Mengapa paket textreuse di R membuat bucket LSH jauh lebih besar daripada minhash asli?

Aug 16 2020

Sejauh yang saya pahami salah satu fungsi utama metode LSH adalah reduksi data bahkan di luar hash yang mendasarinya (sering berupa minhash). Saya telah menggunakan textreusepaket di R, dan saya terkejut dengan ukuran data yang dihasilkannya. textreuseadalah paket ROpenSci yang ditinjau oleh rekan sejawat , jadi saya menganggapnya melakukan tugasnya dengan benar, tetapi pertanyaan saya tetap ada.

Katakanlah saya menggunakan 256 permutasi dan 64 band untuk fungsi minhash dan LSH saya masing-masing - nilai realistis yang sering digunakan untuk mendeteksi dengan kepastian relatif (~ 98%) kesamaan serendah 50%.

If I hash a random text file using TextReuseTextDocument (256 perms) and assign it to trtd, I will have:

object.size(trtd$minhashes)
> 1072 bytes

Now let's create the LSH buckets for this object (64 bands) and assign it to l, I will have:

object.size(l$buckets)
> 6704 bytes

So, the retained hashes in the LSH buckets are six times larger than the original minhashes. I understand this happens because textreuse uses a md5 digest to create the bucket hashes.

But isn't this too wasteful / overkill, and can't I improve it? Is it normal that our data reduction technique ends up bloating up to this extent? And isn't it more efficacious to match the documents based on the original hashes (similar to perms = 256 and bands = 256) and then use a threshold to weed out the false positives?

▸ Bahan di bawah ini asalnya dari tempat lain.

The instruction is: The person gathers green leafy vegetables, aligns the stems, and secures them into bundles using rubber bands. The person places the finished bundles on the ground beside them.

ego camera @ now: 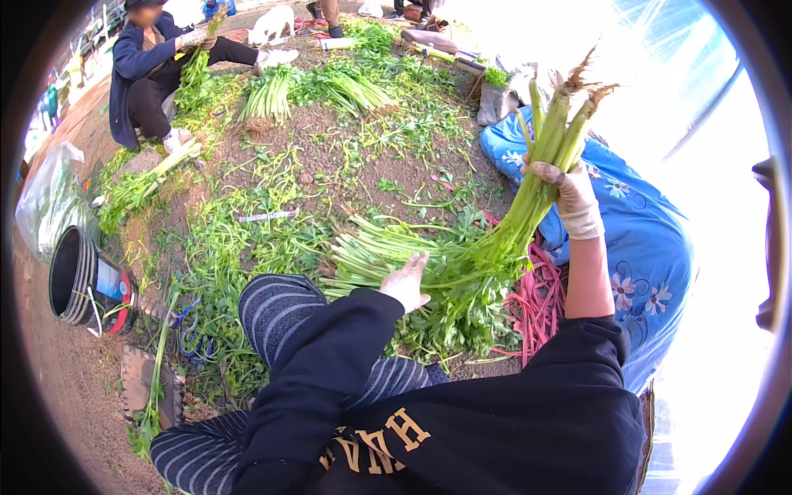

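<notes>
My right hand, in a pale glove with dirt on it, grips a bunch of celery by the stalks. Its roots point up and its leaves hang down over a pile of celery on the ground. My left hand, also in a pale glove, has its fingers apart beside that pile, near the leaves; whether it touches any stalk I cannot tell. Red plastic strips lie right of the leaves, beside a blue flowered cloth.
A person sits at the upper left holding celery. Bundles of celery and loose leaves cover the soil. At the left are a black bucket, a clear plastic bag and blue cords. A white animal stands farther back.
</notes>
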The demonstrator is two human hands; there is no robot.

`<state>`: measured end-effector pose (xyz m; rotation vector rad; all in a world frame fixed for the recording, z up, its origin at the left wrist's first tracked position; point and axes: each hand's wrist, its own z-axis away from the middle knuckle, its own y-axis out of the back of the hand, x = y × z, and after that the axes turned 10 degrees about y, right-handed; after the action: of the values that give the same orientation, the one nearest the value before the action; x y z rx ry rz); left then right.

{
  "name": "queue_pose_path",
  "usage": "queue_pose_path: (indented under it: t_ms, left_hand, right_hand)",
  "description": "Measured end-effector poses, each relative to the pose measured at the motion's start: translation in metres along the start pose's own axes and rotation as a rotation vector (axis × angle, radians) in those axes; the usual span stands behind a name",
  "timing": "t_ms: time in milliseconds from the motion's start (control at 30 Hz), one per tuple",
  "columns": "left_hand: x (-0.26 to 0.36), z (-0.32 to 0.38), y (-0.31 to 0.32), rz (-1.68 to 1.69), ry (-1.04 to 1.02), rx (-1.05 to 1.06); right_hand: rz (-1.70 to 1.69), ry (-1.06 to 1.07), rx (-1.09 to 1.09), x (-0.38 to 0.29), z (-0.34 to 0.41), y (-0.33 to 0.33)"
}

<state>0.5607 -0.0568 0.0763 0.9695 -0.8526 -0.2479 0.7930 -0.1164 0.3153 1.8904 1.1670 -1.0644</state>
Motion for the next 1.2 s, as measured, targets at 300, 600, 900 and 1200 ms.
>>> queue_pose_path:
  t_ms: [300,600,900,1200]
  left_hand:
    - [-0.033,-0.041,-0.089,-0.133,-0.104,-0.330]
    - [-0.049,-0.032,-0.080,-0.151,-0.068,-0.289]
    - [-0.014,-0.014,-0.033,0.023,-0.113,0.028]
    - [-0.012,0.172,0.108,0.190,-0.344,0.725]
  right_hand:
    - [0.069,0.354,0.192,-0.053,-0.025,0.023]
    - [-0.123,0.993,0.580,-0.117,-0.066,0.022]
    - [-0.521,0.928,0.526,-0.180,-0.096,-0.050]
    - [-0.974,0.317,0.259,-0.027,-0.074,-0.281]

Note that I have reviewed the typical texts such as Mining of Massive Datasets, but this question remains about this particular implementation. Also note that the question is not only out of curiosity, but rather out of need. When you have millions or billions of hashes, these differences become significant.

Jawaban

1 LincolnMullen Aug 17 2020 at 03:24

Package author here. Yes, it would be wasteful to use more hashes/bands than you need. (Though keep in mind we are talking about kilobytes here, which could be much smaller than the original documents.)

The question is, what do you need? If you need to find only matches that are close to identical (i.e., with a Jaccard score close to 1.0), then you don't need a particularly sensitive search. If, however, you need to reliable detect potential matches that only share a partial overlap (i.e., with a Jaccard score that is closer to 0), then you need more hashes/bands.

Since you've read MMD, you can look up the equation there. But there are two functions in the package, documented here, which can help you calculate how many hashes/bands you need. lsh_threshold() will calculate the threshold Jaccard score that will be detected; while lsh_probability() will tell you how likely it is that a pair of documents with a given Jaccard score will be detected. Play around with those two functions until you get the number of hashes/bands that is optimal for your search problem.